Don’t say that you’ve read a medical book if this isn’t the case, and definitely don’t lie about hobbies or things you did for your work experience.
It might be tempting to make things up because you think it will make your application seem more impressive, but honesty is more important! If you are caught lying in your interview, this will be detrimental to your application.
If you have achieved something that is relevant to why you want to study Medicine and why you are well suited to becoming a Doctor, make sure it’s included in your Personal Statement.
For example, if you did some long-term volunteering or won a science prize at school, this is well worth a mention. Write about things that make you stand out as a candidate.
Not only will this help you to shine when your Personal Statement is read by Admissions Tutors, but it will also result in questions that you are happy to answer in an interview.
Anything you mention in your Personal Statement is fair game in an interview situation. Be prepared to face an expert in your interview, as you have no idea where your interviewers’ expertise or interests may lie.
This means that if you have mentioned a medical book or a paper in your Personal Statement, bear in mind that one of your interviewers might know about it in a lot of detail and want to quiz you.
The same goes for anything you write about your work experience. If you mention that you spent a lot of time observing coronary artery bypass surgery, be prepared to talk about this in more detail. If they ask you about it and you don’t know what to say, it will look like you either lied or didn’t learn much from the experience.
You will submit your Personal Statement several weeks or months before your first interview – and the things you write about in your Personal Statement, such as work experience, will have happened even longer ago.
For this reason, it’s important to review your Personal Statement and remind yourself of what you wrote before you attend any interviews.
Refresh your memory of any specific details that you included. For example, if you mentioned a book in your Personal Statement that you no longer remember very well, you might want to re-read important parts of it.

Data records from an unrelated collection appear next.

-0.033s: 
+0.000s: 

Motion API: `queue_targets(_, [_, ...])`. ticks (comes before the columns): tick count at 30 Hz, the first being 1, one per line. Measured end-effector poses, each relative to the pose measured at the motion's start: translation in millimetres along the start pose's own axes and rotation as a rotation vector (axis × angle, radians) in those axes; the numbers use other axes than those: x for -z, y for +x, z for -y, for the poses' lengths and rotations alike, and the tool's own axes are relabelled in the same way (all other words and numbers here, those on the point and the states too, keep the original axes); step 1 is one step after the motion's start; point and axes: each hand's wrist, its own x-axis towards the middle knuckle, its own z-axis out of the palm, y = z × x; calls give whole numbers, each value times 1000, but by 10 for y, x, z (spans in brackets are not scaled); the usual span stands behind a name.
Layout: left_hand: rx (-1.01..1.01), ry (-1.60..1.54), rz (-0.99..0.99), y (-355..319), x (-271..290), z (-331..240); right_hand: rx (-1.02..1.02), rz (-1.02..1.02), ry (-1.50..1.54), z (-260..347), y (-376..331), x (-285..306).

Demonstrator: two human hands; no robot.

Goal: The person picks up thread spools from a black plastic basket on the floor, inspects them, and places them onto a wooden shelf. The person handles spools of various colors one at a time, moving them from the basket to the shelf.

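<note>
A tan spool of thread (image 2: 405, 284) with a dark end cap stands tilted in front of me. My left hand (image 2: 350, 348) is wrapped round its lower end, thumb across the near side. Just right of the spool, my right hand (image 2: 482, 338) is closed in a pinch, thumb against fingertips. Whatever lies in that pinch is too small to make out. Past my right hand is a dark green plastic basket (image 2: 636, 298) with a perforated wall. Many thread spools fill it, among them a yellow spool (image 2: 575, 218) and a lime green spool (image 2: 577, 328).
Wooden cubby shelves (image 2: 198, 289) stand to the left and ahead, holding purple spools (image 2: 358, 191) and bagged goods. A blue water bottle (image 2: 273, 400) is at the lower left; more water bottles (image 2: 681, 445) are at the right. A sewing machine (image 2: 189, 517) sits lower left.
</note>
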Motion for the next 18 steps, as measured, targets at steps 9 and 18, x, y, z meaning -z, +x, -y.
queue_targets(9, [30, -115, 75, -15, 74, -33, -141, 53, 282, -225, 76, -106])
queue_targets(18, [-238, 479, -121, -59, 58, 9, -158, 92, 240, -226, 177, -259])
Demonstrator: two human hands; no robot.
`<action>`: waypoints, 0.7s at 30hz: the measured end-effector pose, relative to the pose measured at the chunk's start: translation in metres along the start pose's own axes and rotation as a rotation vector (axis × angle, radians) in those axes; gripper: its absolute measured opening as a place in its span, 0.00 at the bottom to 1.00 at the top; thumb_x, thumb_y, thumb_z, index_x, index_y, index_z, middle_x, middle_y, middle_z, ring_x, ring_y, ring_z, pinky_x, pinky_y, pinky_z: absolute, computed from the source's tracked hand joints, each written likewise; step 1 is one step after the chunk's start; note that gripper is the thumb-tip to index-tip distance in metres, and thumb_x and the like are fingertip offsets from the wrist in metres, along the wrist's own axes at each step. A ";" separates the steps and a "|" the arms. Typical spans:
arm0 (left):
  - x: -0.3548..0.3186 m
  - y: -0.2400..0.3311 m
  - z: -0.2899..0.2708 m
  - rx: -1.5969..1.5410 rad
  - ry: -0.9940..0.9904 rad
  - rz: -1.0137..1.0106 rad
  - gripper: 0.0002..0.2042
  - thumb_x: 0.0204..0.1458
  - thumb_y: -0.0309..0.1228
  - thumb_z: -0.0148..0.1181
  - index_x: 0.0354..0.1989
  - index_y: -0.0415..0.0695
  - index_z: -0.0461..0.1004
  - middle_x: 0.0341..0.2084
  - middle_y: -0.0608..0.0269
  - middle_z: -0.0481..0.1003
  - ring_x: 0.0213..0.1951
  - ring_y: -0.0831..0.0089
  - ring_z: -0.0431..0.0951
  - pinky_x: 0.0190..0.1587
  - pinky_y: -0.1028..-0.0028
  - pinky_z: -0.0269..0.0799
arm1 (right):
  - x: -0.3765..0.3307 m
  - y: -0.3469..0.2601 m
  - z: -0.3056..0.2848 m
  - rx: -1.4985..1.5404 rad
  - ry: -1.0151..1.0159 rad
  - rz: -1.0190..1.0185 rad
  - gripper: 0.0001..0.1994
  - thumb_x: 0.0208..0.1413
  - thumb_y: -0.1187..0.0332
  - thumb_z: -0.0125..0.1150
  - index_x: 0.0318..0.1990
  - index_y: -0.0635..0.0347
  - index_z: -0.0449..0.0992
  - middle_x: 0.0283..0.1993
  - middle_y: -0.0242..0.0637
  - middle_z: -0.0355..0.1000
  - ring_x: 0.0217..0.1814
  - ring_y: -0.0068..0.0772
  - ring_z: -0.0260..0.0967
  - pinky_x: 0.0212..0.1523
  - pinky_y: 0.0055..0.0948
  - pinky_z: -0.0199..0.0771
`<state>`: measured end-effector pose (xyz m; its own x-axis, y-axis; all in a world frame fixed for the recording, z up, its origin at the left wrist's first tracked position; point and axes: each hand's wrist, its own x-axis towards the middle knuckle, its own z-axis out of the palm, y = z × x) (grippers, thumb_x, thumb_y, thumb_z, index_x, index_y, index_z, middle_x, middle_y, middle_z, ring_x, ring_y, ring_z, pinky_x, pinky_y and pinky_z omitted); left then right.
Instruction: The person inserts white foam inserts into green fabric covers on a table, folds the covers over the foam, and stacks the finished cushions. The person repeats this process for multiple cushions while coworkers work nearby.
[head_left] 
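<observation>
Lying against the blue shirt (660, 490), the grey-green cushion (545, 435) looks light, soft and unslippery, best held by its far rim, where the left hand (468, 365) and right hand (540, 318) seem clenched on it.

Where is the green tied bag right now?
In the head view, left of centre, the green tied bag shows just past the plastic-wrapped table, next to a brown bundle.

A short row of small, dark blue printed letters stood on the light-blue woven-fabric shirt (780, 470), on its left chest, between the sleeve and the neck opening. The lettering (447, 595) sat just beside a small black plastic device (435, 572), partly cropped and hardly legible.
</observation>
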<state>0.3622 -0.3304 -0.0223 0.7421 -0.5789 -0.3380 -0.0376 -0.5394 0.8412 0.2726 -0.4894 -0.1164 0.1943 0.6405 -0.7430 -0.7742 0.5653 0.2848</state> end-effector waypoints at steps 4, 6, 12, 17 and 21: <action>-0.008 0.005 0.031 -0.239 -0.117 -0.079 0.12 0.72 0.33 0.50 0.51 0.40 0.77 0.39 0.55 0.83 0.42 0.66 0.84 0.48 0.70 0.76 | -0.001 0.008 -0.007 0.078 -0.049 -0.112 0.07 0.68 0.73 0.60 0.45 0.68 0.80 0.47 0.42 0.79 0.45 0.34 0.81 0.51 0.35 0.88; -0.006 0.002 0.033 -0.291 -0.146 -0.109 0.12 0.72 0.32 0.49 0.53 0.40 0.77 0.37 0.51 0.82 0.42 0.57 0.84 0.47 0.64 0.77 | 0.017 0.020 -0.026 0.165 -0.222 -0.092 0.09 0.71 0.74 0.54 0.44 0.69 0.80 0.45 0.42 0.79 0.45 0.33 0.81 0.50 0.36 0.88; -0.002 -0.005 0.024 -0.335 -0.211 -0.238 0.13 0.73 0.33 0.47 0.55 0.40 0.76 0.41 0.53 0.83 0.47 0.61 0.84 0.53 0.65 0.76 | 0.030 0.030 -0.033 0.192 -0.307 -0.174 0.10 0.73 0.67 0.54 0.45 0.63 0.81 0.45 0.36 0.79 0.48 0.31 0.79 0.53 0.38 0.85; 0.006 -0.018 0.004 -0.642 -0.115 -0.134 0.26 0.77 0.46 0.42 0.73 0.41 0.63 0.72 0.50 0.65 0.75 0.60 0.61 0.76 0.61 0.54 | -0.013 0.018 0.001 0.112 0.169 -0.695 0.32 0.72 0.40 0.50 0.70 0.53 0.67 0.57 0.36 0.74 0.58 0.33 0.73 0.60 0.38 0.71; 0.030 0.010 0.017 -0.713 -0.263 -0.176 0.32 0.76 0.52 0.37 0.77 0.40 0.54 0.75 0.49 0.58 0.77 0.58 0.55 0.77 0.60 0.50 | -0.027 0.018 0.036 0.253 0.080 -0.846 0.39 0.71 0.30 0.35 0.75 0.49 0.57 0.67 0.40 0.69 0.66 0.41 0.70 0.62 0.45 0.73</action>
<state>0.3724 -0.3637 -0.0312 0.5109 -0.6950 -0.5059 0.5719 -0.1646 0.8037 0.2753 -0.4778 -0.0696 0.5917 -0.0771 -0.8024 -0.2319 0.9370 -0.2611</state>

Go through your Personal Statement and come up with questions that you could potentially be asked in an interview. You should also ask someone else (like a friend, family member of teacher) to do the same because they will probably pick up on things that you didn’t. These questions will be good practice, even if they don’t come up in your interview.
For example, if you wrote about volunteering in a care home, you could be asked many questions such as ‘Describe a challenging situation you found yourself in and how you dealt with this’, ‘What skills did you build upon during this time?’ or ‘Tell me a little about how social care impacts the NHS’.
Don’t script your answers, because you don’t want to seem too rehearsed or robotic. Think about the key points you would make in answer to your questions and practise speaking aloud spontaneously.